• **WORK INSTRUCTIONS**: Exclude all pictures from your copy of the data below, which should otherwise match exactly.

• **EXERCISE MATERIAL**:
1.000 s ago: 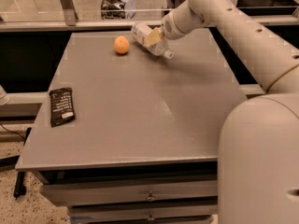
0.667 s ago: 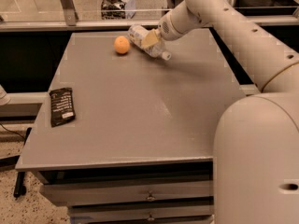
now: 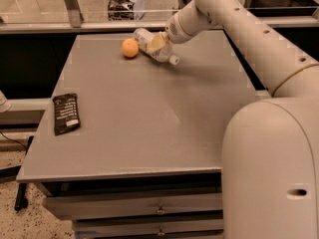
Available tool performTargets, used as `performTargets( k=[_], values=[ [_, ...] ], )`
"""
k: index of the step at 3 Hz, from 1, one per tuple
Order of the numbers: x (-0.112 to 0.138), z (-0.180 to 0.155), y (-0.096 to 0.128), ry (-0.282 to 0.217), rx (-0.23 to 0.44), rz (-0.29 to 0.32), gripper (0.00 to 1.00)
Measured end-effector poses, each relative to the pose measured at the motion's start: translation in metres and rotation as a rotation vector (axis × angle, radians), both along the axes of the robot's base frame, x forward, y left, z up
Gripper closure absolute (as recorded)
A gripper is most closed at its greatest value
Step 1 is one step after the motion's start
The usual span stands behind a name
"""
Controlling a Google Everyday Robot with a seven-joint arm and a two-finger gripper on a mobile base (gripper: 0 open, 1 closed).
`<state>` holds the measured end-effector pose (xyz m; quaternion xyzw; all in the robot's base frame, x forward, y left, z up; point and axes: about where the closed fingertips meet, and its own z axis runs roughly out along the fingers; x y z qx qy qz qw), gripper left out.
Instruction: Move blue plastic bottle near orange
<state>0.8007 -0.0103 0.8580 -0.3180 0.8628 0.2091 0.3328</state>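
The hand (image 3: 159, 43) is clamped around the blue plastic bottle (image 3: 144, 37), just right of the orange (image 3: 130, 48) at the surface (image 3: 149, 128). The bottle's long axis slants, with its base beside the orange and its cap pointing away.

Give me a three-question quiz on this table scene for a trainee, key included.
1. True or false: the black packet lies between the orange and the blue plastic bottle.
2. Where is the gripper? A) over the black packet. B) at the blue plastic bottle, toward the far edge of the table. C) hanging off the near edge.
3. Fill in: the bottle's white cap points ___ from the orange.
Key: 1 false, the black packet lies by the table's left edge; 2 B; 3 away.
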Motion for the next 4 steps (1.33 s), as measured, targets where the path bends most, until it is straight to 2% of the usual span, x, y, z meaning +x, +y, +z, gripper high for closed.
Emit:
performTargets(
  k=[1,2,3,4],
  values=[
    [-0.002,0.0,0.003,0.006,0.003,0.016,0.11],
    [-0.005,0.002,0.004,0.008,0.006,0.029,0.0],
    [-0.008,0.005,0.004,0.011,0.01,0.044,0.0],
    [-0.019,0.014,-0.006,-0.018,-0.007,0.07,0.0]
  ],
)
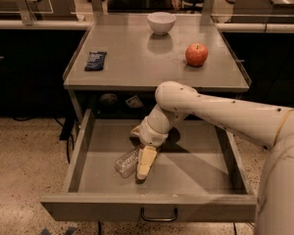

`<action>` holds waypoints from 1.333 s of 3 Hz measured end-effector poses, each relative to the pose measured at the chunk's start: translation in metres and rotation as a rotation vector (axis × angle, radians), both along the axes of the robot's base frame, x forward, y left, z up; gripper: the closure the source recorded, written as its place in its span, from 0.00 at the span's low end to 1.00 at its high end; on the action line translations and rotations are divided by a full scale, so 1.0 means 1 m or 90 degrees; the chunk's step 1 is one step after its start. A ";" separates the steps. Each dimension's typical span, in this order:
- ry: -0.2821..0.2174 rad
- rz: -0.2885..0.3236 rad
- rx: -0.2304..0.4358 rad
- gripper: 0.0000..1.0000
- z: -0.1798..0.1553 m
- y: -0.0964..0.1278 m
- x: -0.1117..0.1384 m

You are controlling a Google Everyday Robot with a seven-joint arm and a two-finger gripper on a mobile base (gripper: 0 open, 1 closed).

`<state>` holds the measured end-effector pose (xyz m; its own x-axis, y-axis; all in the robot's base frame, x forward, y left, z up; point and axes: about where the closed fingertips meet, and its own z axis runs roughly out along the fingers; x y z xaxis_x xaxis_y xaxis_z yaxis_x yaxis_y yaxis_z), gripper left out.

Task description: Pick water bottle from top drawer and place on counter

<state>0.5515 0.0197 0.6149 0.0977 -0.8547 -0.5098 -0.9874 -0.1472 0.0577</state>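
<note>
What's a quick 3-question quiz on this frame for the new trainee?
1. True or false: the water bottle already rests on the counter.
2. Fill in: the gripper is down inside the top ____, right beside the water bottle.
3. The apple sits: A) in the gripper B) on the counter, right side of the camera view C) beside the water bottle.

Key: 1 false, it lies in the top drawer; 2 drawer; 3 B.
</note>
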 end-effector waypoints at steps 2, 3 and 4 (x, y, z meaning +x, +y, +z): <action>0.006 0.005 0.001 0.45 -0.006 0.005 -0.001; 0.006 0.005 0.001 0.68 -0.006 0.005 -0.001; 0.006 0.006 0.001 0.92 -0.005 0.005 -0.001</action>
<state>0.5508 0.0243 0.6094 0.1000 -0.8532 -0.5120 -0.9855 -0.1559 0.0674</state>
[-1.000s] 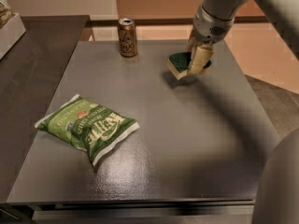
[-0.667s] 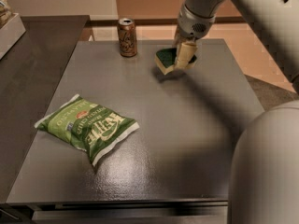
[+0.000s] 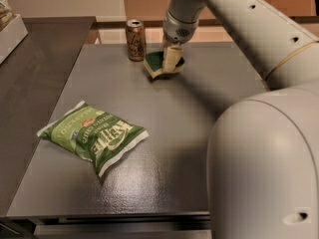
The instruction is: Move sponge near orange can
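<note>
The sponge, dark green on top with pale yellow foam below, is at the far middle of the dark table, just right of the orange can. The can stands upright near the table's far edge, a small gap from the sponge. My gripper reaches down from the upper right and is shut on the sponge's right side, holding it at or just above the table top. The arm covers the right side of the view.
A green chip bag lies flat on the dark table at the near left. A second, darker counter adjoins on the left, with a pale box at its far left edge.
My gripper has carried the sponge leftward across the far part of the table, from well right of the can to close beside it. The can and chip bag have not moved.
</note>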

• **TASK RESULT**:
1.000 s ago: 
0.667 s ago: 
now: 
Available tool performTargets, used as `performTargets( k=[_], values=[ [_, ...] ], )`
"""
k: index of the step at 3 Hz, from 1, one per tuple
Order of the numbers: x (-0.112 to 0.138), z (-0.180 to 0.155), y (-0.096 to 0.128), ry (-0.282 to 0.217), rx (-0.23 to 0.44), rz (-0.29 to 0.32), gripper (0.00 to 1.00)
Measured end-effector poses, each relative to the pose measured at the motion's start: translation in metres and rotation as a rotation vector (axis × angle, radians), both along the axes of the robot's base frame, x forward, y left, z up
Gripper closure absolute (as recorded)
A gripper is most closed at its greatest value
Step 1 is one step after the motion's start
The usual span stands behind a name
"""
Controlling a Google Everyday Robot with a seven-joint arm and a two-finger gripper on a mobile base (gripper: 0 open, 1 closed).
`<state>` holds the measured end-effector pose (xyz m; quaternion xyzw; all in the robot's base frame, x forward, y left, z up; point and axes: about where the closed fingertips meet, and its own z axis runs roughly out along the fingers; x y z qx qy qz qw), gripper left out.
Instruction: Move blue plastic bottle near orange
<state>0.8007 -0.0103 0.8580 -0.3180 0.8628 0.2091 0.3328</state>
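The hand (image 3: 159, 43) is clamped around the blue plastic bottle (image 3: 144, 37), just right of the orange (image 3: 130, 48) at the surface (image 3: 149, 128). The bottle's long axis slants, with its base beside the orange and its cap pointing away.

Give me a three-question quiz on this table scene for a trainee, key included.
1. True or false: the black packet lies between the orange and the blue plastic bottle.
2. Where is the gripper? A) over the black packet. B) at the blue plastic bottle, toward the far edge of the table. C) hanging off the near edge.
3. Fill in: the bottle's white cap points ___ from the orange.
Key: 1 false, the black packet lies by the table's left edge; 2 B; 3 away.
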Motion for the next 4 steps (1.33 s), as measured, targets where the path bends most, until it is straight to 2% of the usual span, x, y, z meaning +x, +y, +z, gripper high for closed.
Emit:
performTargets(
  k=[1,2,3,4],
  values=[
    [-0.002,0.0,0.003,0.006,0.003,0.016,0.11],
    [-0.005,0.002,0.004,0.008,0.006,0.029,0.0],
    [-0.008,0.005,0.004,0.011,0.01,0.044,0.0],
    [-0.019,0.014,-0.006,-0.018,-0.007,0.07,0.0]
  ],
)

`<action>` holds waypoints from 1.333 s of 3 Hz measured end-effector poses, each relative to the pose measured at the chunk's start: translation in metres and rotation as a rotation vector (axis × angle, radians), both along the axes of the robot's base frame, x forward, y left, z up; gripper: the closure the source recorded, written as its place in its span, from 0.00 at the span's low end to 1.00 at its high end; on the action line translations and rotations are divided by a full scale, so 1.0 means 1 m or 90 degrees; the chunk's step 1 is one step after its start. A ";" separates the steps. Each dimension's typical span, in this order:
- ry: -0.2821..0.2174 rad
- rz: -0.2885..0.3236 rad
- rx: -0.2304..0.4358 rad
- gripper: 0.0000..1.0000
- z: -0.1798..0.1553 m
- y: -0.0964..0.1278 m
- x: -0.1117..0.1384 m

You are controlling a Google Everyday Robot with a seven-joint arm and a two-finger gripper on a mobile base (gripper: 0 open, 1 closed).

`<state>` holds the measured end-effector pose (xyz m; its own x-axis, y-axis; all in the robot's base frame, x forward, y left, z up; point and axes: about where the closed fingertips meet, and its own z axis runs roughly out along the fingers; x y z xaxis_x xaxis_y xaxis_z yaxis_x yaxis_y yaxis_z), gripper left out.

Task description: Pick water bottle from top drawer and place on counter

<state>0.5515 0.0197 0.6149 0.0977 -0.8547 -0.5098 -0.9874 -0.1472 0.0577</state>
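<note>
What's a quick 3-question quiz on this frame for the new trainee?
1. True or false: the water bottle already rests on the counter.
2. Fill in: the gripper is down inside the top ____, right beside the water bottle.
3. The apple sits: A) in the gripper B) on the counter, right side of the camera view C) beside the water bottle.

Key: 1 false, it lies in the top drawer; 2 drawer; 3 B.
</note>
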 end-effector waypoints at steps 2, 3 and 4 (x, y, z meaning +x, +y, +z): <action>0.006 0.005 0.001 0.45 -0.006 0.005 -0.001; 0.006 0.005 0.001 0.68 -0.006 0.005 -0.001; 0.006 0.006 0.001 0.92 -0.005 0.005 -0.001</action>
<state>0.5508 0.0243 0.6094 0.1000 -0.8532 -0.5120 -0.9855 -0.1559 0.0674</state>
[-1.000s] 
[-0.667s] 
[+0.000s] 
The instruction is: Move sponge near orange can
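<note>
The sponge, dark green on top with pale yellow foam below, is at the far middle of the dark table, just right of the orange can. The can stands upright near the table's far edge, a small gap from the sponge. My gripper reaches down from the upper right and is shut on the sponge's right side, holding it at or just above the table top. The arm covers the right side of the view.
A green chip bag lies flat on the dark table at the near left. A second, darker counter adjoins on the left, with a pale box at its far left edge.
My gripper has carried the sponge leftward across the far part of the table, from well right of the can to close beside it. The can and chip bag have not moved.
</note>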

With this, the answer is done.